Task: What needs transcribing is the line with "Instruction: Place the" and every line after it to the end of the records, exactly and alone, with no pictures.

------

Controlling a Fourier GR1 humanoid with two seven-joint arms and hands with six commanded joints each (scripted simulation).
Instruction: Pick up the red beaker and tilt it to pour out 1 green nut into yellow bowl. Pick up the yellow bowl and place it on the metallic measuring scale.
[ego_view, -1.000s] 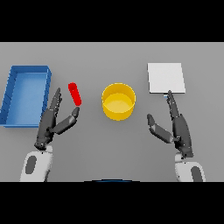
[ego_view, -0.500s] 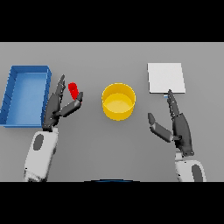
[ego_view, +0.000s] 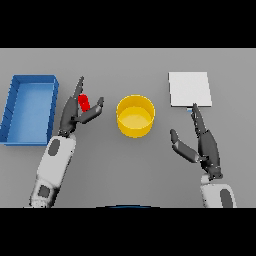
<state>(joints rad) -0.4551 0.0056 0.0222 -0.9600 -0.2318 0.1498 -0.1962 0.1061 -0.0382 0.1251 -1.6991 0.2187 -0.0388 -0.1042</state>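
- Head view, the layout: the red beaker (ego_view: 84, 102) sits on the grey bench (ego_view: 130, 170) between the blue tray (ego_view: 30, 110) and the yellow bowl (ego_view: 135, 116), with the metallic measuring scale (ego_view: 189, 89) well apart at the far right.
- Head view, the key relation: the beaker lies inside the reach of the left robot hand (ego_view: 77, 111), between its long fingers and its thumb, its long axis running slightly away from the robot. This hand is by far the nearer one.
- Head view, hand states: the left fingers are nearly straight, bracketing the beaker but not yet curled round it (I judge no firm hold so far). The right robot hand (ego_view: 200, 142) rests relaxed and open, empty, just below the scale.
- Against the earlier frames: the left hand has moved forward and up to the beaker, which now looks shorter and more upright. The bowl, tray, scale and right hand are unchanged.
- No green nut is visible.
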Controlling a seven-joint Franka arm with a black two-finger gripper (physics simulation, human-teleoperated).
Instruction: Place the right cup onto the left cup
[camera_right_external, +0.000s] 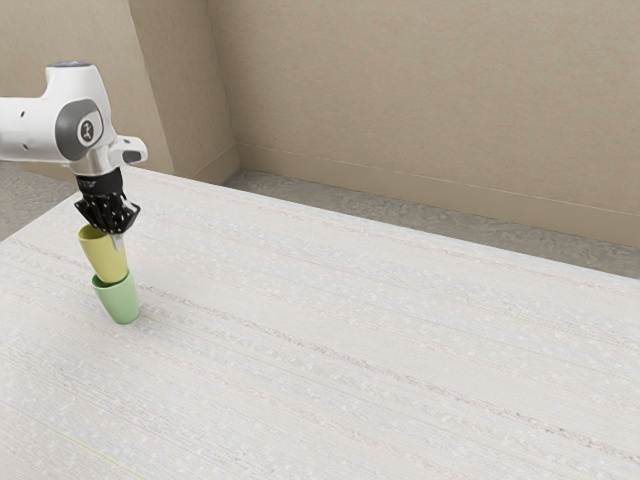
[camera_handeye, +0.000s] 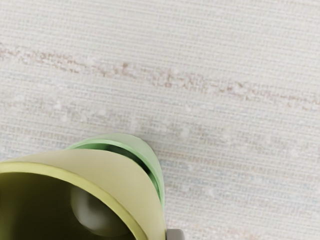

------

Answer box:
Instruction: Place the right cup onto the left cup
[camera_right_external, +0.000s] 
[camera_handeye, +0.000s] 

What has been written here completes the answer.